7. Each of Messrs. Awan, Phalon, Bregman, Martindale agrees that (i) the
provisions of this agreement shall irrevocably bind his heirs, successors, or
assigns, and (ii) he (or they) will execute such additional documents,
certificates, agreements, including but not limited to voting trusts or trust
agreements, as the Company deems reasonably necessary to effect further the
actions or intent of the parties as set forth above.

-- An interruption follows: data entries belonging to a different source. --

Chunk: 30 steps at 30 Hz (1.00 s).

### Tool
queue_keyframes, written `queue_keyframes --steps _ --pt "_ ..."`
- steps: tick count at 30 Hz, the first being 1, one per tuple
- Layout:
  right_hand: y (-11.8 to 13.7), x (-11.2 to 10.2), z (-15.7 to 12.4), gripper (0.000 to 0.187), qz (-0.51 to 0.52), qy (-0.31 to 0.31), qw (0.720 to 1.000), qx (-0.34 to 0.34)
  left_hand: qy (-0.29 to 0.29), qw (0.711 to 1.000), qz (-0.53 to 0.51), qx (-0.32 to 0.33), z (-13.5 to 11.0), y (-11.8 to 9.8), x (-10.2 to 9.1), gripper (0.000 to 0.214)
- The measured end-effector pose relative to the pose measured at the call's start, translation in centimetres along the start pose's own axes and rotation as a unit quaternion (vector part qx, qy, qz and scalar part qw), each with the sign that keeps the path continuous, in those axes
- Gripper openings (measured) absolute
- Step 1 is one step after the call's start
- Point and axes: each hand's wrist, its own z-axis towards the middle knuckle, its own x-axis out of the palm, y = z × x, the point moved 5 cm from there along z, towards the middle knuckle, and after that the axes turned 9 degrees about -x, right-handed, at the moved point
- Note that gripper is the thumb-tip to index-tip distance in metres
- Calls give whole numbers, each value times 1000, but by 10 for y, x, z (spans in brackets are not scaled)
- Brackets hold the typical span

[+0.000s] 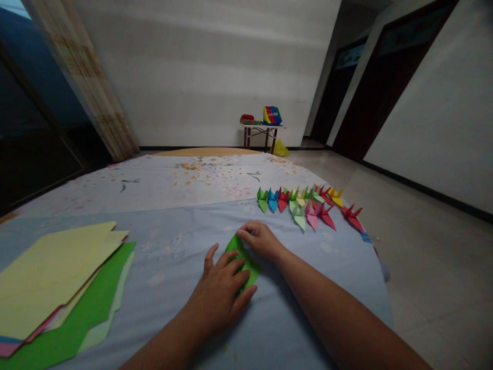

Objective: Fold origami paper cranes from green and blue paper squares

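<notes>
A piece of folded green paper (252,268) lies on the blue cloth in front of me. My left hand (225,282) rests on it with the fingers spread, pressing it against the table and covering its lower left part. At the paper's upper corner, my right hand (261,240) pinches the edge between thumb and fingers. Beyond my right hand stand several folded paper cranes (311,215) in green, blue, red, pink and yellow, grouped in rows.
A stack of coloured paper sheets (57,267), yellow on top, lies at the left. The round table carries a blue cloth (162,288) and a floral white one (154,180). A small side table (262,127) with a colourful box (272,115) stands by the wall.
</notes>
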Motion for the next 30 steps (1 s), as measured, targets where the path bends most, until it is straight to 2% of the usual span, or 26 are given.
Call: queue_keyframes --steps 3,6,10,13,15,18,20,22,24,27,30 --pt "3 -11 -3 25 4 17 1000 21 1 1000 4 -4 1 1 1 26" --pt "8 -16 -10 22 -58 82 994 41 3 1000 1 -7 1 1 1 26" --pt "16 -10 -18 17 -147 146 977 44 3 1000 -10 6 0 -1 -1 25" --pt "14 -3 -16 13 -158 145 975 57 -10 1000 -26 10 1 6 -5 28" --pt "11 -2 -14 11 -106 126 984 64 -54 998 -40 -16 2 18 -12 32" --pt "6 -3 -12 11 44 98 991 78 -144 982 -69 -101 4 46 -23 38" --pt "3 -3 -14 12 135 83 984 85 -163 969 -104 -152 5 64 -26 41" --pt "0 -2 -16 14 185 61 978 79 -146 958 -157 -192 7 77 -24 45" --pt "-2 0 -19 17 207 39 975 68 -106 948 -220 -204 10 83 -20 45" --pt "-3 5 -21 19 225 28 973 52 -53 937 -293 -182 13 77 -15 40" --pt "-1 8 -21 22 255 24 965 46 -39 925 -334 -175 14 71 -14 37"
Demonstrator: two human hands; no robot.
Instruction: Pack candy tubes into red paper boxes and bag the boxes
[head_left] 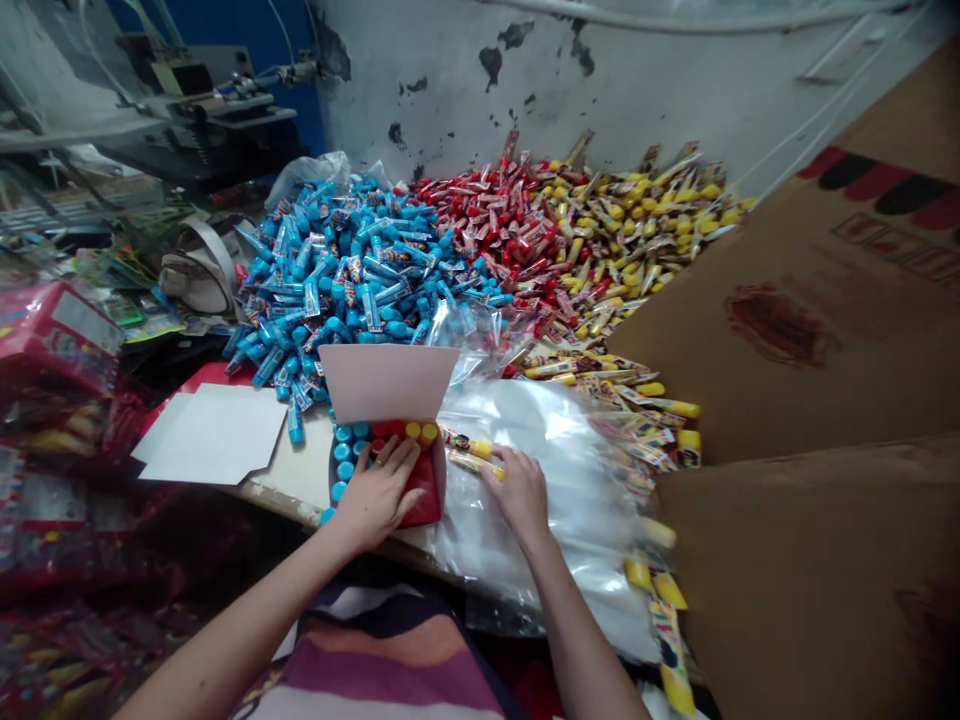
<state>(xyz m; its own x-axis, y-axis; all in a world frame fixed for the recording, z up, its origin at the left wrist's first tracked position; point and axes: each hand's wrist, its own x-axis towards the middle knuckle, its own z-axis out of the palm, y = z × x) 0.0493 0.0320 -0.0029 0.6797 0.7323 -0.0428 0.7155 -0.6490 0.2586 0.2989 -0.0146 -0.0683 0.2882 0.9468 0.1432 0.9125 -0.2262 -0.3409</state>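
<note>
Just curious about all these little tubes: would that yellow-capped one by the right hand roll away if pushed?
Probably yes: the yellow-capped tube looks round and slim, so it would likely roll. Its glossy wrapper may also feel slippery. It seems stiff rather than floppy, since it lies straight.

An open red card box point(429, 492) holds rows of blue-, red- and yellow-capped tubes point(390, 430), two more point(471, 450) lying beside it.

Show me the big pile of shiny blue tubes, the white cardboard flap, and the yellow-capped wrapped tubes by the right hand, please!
Pile of shiny blue-capped tubes point(337, 270): head view, middle of the pile.
White cardboard flap point(388, 382): head view, centre of the flap.
Yellow-capped wrapped tubes point(471, 452): head view, wrapper just above the fingers.
</note>
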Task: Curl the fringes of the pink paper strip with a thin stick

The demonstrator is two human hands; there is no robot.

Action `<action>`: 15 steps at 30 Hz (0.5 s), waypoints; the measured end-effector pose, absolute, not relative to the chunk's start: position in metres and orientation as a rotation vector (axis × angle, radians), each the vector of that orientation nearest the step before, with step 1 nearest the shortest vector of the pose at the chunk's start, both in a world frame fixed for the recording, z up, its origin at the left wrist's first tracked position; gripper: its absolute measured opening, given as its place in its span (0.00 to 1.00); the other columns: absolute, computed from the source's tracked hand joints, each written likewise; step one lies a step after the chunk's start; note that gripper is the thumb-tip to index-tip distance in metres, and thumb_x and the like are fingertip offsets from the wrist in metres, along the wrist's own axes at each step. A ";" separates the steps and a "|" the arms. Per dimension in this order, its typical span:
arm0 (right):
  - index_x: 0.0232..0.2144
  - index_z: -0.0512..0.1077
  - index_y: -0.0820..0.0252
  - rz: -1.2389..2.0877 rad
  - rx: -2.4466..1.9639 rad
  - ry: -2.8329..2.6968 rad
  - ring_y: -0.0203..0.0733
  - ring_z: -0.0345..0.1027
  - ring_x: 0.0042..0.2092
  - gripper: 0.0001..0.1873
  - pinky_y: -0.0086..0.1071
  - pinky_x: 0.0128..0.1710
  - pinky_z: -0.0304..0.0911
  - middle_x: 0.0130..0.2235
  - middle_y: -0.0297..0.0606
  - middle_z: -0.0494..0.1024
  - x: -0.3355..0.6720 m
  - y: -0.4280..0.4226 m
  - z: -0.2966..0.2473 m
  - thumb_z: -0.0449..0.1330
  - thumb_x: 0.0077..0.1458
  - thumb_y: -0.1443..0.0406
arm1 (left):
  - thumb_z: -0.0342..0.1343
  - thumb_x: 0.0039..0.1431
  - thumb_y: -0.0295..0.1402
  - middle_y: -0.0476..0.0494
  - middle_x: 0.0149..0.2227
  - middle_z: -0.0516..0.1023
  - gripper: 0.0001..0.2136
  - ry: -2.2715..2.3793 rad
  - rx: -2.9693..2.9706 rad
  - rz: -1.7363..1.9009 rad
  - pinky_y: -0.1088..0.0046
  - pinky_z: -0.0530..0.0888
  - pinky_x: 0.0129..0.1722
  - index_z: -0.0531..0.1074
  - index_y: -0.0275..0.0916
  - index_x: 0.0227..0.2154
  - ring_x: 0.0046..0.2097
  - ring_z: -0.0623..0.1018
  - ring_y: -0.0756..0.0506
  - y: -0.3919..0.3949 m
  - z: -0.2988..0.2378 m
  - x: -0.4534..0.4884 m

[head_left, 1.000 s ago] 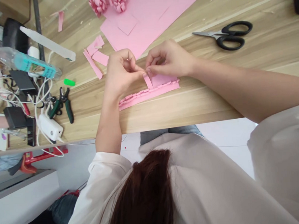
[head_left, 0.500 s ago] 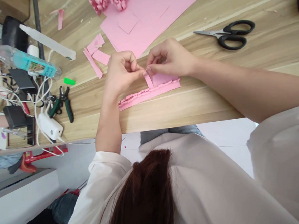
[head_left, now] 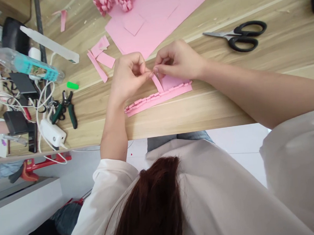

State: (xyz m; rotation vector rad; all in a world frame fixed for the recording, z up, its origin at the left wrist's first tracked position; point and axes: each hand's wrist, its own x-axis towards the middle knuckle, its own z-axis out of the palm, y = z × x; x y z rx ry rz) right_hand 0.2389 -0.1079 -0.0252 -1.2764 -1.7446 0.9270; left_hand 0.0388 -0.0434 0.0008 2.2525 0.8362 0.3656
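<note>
Your left hand (head_left: 129, 76) pinches the far end of a narrow strip (head_left: 158, 84), thumb against finger; the strip runs up from fringed pink paper (head_left: 159, 99) flat on the wooden table (head_left: 199, 109). Your right hand (head_left: 178, 61), fingers curled, is just beside; can't tell if it's gripping. Scissors (head_left: 244, 37) lie off right, pink sheets (head_left: 151, 25) beyond.

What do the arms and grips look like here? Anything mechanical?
Nothing mechanical shows: the left grip and right grip are ordinary human hands without gloves. The forearms are bare, with no visible watch, bracelet or cable. The loose, short sleeves are plain off-white.
</note>
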 end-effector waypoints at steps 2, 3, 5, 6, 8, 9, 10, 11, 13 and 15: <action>0.25 0.73 0.51 0.914 -1.248 -1.757 0.42 0.75 0.33 0.06 0.35 0.36 0.69 0.29 0.31 0.82 0.239 -0.108 -0.025 0.62 0.54 0.61 | 0.64 0.55 0.44 0.47 0.27 0.78 0.17 0.892 2.218 0.446 0.64 0.76 0.36 0.63 0.41 0.25 0.39 0.82 0.42 -0.046 0.002 0.040; 0.25 0.73 0.50 0.909 -1.234 -1.759 0.42 0.75 0.33 0.06 0.35 0.36 0.69 0.29 0.31 0.82 0.239 -0.108 -0.026 0.61 0.53 0.61 | 0.64 0.54 0.43 0.46 0.27 0.79 0.16 0.917 2.207 0.472 0.64 0.76 0.35 0.63 0.41 0.24 0.39 0.82 0.41 -0.047 0.003 0.041; 0.25 0.74 0.50 0.909 -1.210 -1.759 0.41 0.76 0.33 0.05 0.34 0.35 0.69 0.29 0.29 0.82 0.240 -0.107 -0.027 0.62 0.53 0.61 | 0.64 0.53 0.42 0.45 0.28 0.80 0.15 0.946 2.207 0.476 0.64 0.77 0.34 0.64 0.42 0.24 0.39 0.83 0.40 -0.049 0.004 0.041; 0.25 0.74 0.50 0.916 -1.200 -1.759 0.40 0.76 0.33 0.05 0.33 0.34 0.68 0.29 0.29 0.82 0.240 -0.106 -0.028 0.62 0.52 0.61 | 0.64 0.52 0.41 0.45 0.27 0.80 0.15 0.951 2.209 0.468 0.64 0.77 0.33 0.64 0.43 0.24 0.40 0.83 0.40 -0.050 0.005 0.041; 0.26 0.75 0.50 0.927 -1.184 -1.769 0.39 0.76 0.33 0.04 0.32 0.34 0.67 0.29 0.29 0.81 0.240 -0.106 -0.028 0.62 0.52 0.62 | 0.64 0.52 0.39 0.45 0.27 0.80 0.13 0.947 2.208 0.458 0.64 0.78 0.34 0.64 0.43 0.23 0.40 0.84 0.39 -0.050 0.005 0.041; 0.26 0.75 0.50 0.929 -1.182 -1.774 0.38 0.75 0.33 0.04 0.32 0.34 0.67 0.28 0.29 0.81 0.241 -0.106 -0.028 0.62 0.51 0.62 | 0.64 0.52 0.38 0.46 0.27 0.80 0.13 0.941 2.207 0.455 0.64 0.78 0.34 0.64 0.43 0.23 0.40 0.84 0.39 -0.050 0.005 0.041; 0.25 0.75 0.50 0.930 -1.182 -1.775 0.39 0.75 0.33 0.04 0.32 0.34 0.67 0.28 0.30 0.81 0.241 -0.106 -0.027 0.62 0.51 0.62 | 0.64 0.52 0.37 0.46 0.26 0.80 0.13 0.938 2.205 0.456 0.64 0.79 0.34 0.63 0.43 0.23 0.40 0.84 0.39 -0.049 0.005 0.041; 0.25 0.75 0.50 0.929 -1.185 -1.772 0.39 0.75 0.33 0.04 0.33 0.34 0.68 0.29 0.30 0.81 0.241 -0.106 -0.027 0.62 0.51 0.62 | 0.64 0.51 0.37 0.46 0.26 0.79 0.13 0.938 2.202 0.455 0.64 0.79 0.34 0.63 0.43 0.22 0.40 0.84 0.39 -0.049 0.004 0.040; 0.25 0.75 0.49 0.926 -1.196 -1.771 0.41 0.75 0.34 0.04 0.35 0.34 0.69 0.29 0.30 0.81 0.241 -0.107 -0.026 0.63 0.51 0.61 | 0.64 0.51 0.37 0.46 0.26 0.79 0.13 0.950 2.200 0.451 0.64 0.79 0.33 0.64 0.44 0.23 0.40 0.84 0.38 -0.048 0.003 0.040; 0.24 0.75 0.48 0.932 -1.202 -1.778 0.43 0.75 0.34 0.05 0.36 0.34 0.69 0.29 0.30 0.81 0.240 -0.108 -0.025 0.64 0.51 0.60 | 0.64 0.50 0.37 0.46 0.25 0.79 0.12 0.964 2.208 0.446 0.65 0.78 0.32 0.65 0.44 0.23 0.41 0.84 0.38 -0.047 0.002 0.039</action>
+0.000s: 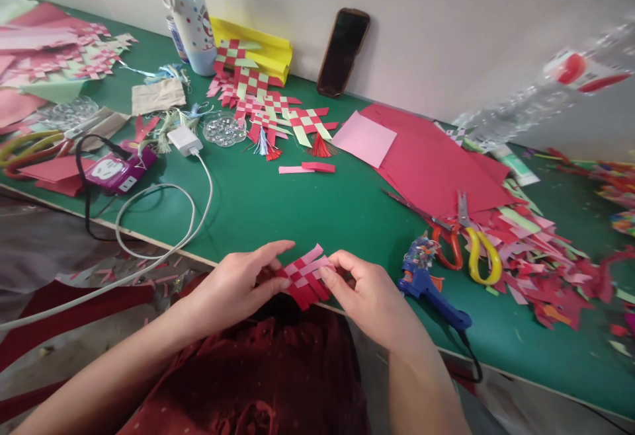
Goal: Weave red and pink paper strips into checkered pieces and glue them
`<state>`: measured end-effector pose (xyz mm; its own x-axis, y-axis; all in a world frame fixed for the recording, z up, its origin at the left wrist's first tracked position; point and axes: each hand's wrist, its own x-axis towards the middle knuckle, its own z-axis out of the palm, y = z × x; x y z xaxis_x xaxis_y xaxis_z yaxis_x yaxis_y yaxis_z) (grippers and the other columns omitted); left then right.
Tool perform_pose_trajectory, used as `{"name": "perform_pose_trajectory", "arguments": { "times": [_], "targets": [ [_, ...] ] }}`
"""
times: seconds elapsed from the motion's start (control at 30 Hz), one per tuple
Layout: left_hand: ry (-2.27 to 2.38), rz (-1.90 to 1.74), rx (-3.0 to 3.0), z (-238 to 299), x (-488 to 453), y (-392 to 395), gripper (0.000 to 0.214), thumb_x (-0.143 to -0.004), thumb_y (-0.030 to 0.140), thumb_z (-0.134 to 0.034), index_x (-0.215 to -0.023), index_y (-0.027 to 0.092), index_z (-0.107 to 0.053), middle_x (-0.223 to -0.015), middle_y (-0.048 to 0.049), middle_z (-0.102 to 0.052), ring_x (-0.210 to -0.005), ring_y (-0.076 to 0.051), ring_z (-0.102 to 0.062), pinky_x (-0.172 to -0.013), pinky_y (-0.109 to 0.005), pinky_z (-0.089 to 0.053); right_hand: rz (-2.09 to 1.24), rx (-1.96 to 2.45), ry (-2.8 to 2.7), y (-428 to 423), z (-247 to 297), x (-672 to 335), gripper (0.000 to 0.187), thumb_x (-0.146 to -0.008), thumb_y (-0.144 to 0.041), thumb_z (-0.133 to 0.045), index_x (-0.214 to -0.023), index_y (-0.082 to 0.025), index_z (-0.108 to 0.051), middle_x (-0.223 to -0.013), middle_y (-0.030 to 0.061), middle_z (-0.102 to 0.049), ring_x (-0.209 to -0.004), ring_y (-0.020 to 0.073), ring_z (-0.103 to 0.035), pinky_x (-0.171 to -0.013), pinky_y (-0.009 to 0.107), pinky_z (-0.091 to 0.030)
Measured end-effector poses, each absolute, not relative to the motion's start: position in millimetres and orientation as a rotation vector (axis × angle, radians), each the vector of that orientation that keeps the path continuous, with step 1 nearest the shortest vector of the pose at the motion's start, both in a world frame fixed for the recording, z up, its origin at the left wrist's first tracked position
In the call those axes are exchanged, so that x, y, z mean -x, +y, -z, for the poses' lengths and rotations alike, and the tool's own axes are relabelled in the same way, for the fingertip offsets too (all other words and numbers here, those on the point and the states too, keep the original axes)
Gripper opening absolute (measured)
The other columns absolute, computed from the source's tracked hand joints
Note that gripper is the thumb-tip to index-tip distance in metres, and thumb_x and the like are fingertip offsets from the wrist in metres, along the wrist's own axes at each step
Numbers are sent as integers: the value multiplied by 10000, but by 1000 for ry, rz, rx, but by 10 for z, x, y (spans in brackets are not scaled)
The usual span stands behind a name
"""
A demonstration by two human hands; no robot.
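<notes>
A small woven piece of red and pink paper strips (300, 275) is held between my two hands at the table's front edge. My left hand (243, 277) grips its left side, thumb on top and index finger raised above it. On the other side, my right hand (358, 289) pinches the ends of the strips between thumb and fingers. Loose strip ends stick out at the top and lower right of the weave. Two loose paper strips (306, 168), one pink and one red, lie on the green table (258, 203) beyond my hands.
Right of my hands lie a blue glue gun (431, 293), yellow-handled scissors (481, 253), red-handled scissors (449, 250), paper scraps (550, 270) and red sheets (426, 164). Finished woven pieces (258, 91), a bottle (191, 22), a phone (343, 51) and a white cable (191, 203) are farther off.
</notes>
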<state>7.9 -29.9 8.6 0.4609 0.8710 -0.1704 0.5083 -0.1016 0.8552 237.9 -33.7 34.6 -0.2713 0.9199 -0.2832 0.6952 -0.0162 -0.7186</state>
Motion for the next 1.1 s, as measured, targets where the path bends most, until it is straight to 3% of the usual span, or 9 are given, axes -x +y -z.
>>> {"name": "perform_pose_trajectory", "arguments": {
  "times": [0.1,0.2,0.4,0.67,0.93,1.1],
  "targets": [
    [1293,-618,-2176,-42,-50,-299,301,-976,242,-465,-1249,185,-578,-1041,-72,-681,-915,-181,-662,-826,-309,-533,-893,1780,-2186,-241,-338,-2355,251,-949,-361,-467,-763,-234,-578,-691,-3,-628,-606,145,-533,-547,266,-334],
    [1165,-704,-2512,15,-41,-288,255,-992,190,-438,-1137,189,-647,-1143,-92,-668,-1067,-207,-631,-936,-358,-514,-707,1793,-2225,-166,-272,-2334,198,-943,-338,-476,-840,-235,-610,-765,18,-678,-693,173,-606,-596,278,-383],
    [903,-506,-2813,180,-5,-288,333,-998,285,-491,-1310,195,-568,-1415,-52,-564,-1418,-255,-377,-1207,-491,-244,-538,1723,-2022,-223,-96,-2423,242,-965,-326,-452,-1098,-201,-611,-958,71,-703,-852,201,-658,-728,324,-496],
    [876,-442,-2846,200,1,-287,459,-962,441,-547,-1335,173,-542,-1401,-68,-568,-1376,-279,-417,-1225,-506,-149,-403,1712,-1878,-562,-36,-2537,215,-975,-313,-491,-1115,-192,-600,-1043,94,-656,-875,188,-640,-685,304,-532],
    [897,-421,-2816,118,-93,-387,494,-916,456,-614,-1325,187,-542,-1237,-93,-620,-1170,-273,-543,-1160,-542,-272,22,1589,-1918,-645,-60,-2568,241,-941,-207,-545,-1181,-209,-572,-1102,103,-623,-1055,244,-586,-919,441,-503],
    [785,-406,-2885,171,-38,-331,531,-954,456,-553,-1402,182,-479,-1412,-109,-525,-1360,-283,-422,-1202,-525,-217,12,1509,-1945,-700,-68,-2532,251,-936,-172,-549,-1185,-202,-558,-1107,99,-617,-1083,247,-585,-925,458,-510]
  ]
}}
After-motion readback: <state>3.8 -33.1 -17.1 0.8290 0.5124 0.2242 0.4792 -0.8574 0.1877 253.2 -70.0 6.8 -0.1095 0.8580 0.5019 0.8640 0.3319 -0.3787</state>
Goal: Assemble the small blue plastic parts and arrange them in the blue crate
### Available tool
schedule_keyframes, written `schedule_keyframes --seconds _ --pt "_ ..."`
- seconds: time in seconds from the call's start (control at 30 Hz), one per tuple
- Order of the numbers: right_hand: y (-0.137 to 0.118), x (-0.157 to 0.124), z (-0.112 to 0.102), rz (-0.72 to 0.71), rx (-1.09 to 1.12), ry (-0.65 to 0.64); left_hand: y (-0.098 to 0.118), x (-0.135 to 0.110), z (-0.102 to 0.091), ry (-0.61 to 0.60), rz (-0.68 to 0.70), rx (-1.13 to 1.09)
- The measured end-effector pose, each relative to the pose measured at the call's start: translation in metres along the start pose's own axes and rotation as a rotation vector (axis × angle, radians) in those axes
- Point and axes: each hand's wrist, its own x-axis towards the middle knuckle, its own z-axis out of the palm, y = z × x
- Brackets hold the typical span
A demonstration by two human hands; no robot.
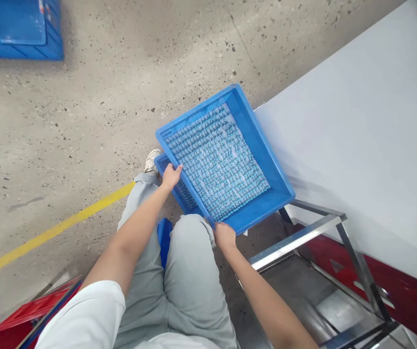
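Observation:
A shallow blue tray point(252, 135) filled with rows of several small blue and white parts is held tilted above my knees. My left hand point(171, 175) grips its near left rim, fingers curled over the edge. My right hand point(224, 236) holds the near corner of the same tray from below. Under it sits a second blue tray point(164, 165) with similar parts, mostly hidden by the top one.
A white table top point(368, 135) on a steel frame point(302, 237) stands to the right. The concrete floor carries a yellow line point(55, 230). A blue crate point(19, 29) is at the far left, a red crate point(30, 310) near my left side.

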Motion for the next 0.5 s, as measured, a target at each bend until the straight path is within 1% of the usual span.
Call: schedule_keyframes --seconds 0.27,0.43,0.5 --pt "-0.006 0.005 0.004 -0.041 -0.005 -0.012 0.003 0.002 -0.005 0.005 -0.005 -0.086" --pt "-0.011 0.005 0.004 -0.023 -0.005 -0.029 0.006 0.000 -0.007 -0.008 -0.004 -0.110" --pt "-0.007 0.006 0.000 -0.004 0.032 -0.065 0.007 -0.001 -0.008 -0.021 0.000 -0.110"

8. Each of the parties hereto has had the full and free opportunity to consult
with legal counsel concerning this Agreement including its legal effect and
interpretation. Each party represents and acknowledges that it or its duly
authorized representative has read this Agreement and is acting freely,
voluntarily, and without coercion.
9. This Agreement may be executed in counterparts, each of which shall be deemed
to be equally authentic and which collectively shall constitute this Agreement.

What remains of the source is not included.